Beautiful Venetia! so fair, and yet so dutiful; with a bosom teeming with such exquisite sensibilities, and a mind bright with such acute and elevated intelligence!  An abstract conception of the sentiments that might subsist between a father and a daughter, heightened by all the devices of a glowing imagination, had haunted indeed occasionally the solitary musing of Marmion Herbert; but what was this creation of his poetic brain compared with the reality that now had touched his human heart?  Vainly had he believed that repose was the only solace that remained for his exhausted spirit.  He found that a new passion now swayed his soul; a passion, too, that he had never proved; of a nature most peculiar; pure, gentle, refined, yet ravishing and irresistible, compared with which all former transports, no matter how violent, tumultuous, and exciting, seemed evanescent and superficial:  they were indeed the wind, the fire, and the tempest that had gone before, but this was the still small voice that followed, excelled, and survived their might and majesty, unearthly and eternal!

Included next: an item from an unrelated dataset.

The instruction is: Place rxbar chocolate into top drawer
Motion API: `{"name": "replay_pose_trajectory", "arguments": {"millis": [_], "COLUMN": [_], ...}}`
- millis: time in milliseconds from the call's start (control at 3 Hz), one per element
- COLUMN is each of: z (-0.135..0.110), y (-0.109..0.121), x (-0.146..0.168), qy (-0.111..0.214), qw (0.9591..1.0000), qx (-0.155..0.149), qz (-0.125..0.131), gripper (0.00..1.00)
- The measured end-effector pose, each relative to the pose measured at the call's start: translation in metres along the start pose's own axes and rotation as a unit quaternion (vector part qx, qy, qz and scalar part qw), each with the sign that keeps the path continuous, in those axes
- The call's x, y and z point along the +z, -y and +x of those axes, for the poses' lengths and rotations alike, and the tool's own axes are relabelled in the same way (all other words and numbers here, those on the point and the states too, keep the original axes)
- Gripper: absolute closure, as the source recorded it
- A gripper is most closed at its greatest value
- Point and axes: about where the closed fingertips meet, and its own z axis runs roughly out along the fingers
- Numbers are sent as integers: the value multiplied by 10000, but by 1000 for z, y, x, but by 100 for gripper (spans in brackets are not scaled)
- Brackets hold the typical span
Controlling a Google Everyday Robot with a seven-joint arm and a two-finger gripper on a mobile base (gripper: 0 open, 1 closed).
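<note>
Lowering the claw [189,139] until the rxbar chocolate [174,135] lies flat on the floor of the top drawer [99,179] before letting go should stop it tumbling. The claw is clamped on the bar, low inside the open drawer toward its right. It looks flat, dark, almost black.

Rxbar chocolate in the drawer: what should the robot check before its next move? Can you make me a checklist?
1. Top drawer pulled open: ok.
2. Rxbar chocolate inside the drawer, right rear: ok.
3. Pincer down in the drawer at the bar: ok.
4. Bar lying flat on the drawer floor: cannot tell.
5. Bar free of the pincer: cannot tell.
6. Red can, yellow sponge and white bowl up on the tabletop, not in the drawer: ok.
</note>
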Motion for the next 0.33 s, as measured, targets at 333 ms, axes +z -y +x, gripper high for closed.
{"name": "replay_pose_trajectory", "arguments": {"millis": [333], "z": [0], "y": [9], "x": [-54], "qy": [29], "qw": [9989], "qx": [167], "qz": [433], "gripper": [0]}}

His heart melted to his daughter, nor did he care to live without her love and presence.  His philosophical theories all vanished.  He felt how dependent we are in this world on our natural ties, and how limited, with all his arrogance, is the sphere of man.  Dreaming of philanthropy, he had broken his wife’s heart, and bruised, perhaps irreparably, the spirit of his child; he had rendered those miserable who depended on his love, and for whose affection his heart now yearned to that degree, that he could not contemplate existence without their active sympathy.

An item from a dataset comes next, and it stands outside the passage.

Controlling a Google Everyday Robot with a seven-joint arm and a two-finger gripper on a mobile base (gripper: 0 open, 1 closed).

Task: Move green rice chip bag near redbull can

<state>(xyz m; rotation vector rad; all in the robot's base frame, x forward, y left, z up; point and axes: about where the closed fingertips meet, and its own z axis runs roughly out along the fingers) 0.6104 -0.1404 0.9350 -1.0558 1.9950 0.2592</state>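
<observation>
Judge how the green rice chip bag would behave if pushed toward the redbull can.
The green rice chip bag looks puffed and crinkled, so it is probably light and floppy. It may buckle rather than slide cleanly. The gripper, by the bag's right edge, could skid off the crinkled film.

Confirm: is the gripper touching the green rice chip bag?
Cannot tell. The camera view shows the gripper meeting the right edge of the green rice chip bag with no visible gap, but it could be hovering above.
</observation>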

Was it then too late!  Was it then impossible to regain that Paradise he had forfeited so weakly, and of whose amaranthine bowers, but a few hours since, he had caught such an entrancing glimpse, of which the gate for a moment seemed about to re-open!  In spite of all, then, Annabel still loved him, loved him passionately, visited his picture, mused over the glowing expression of their loves, wept over the bridal bed so soon deserted!  She had a dog, too, when Venetia was a child, and called it Marmion.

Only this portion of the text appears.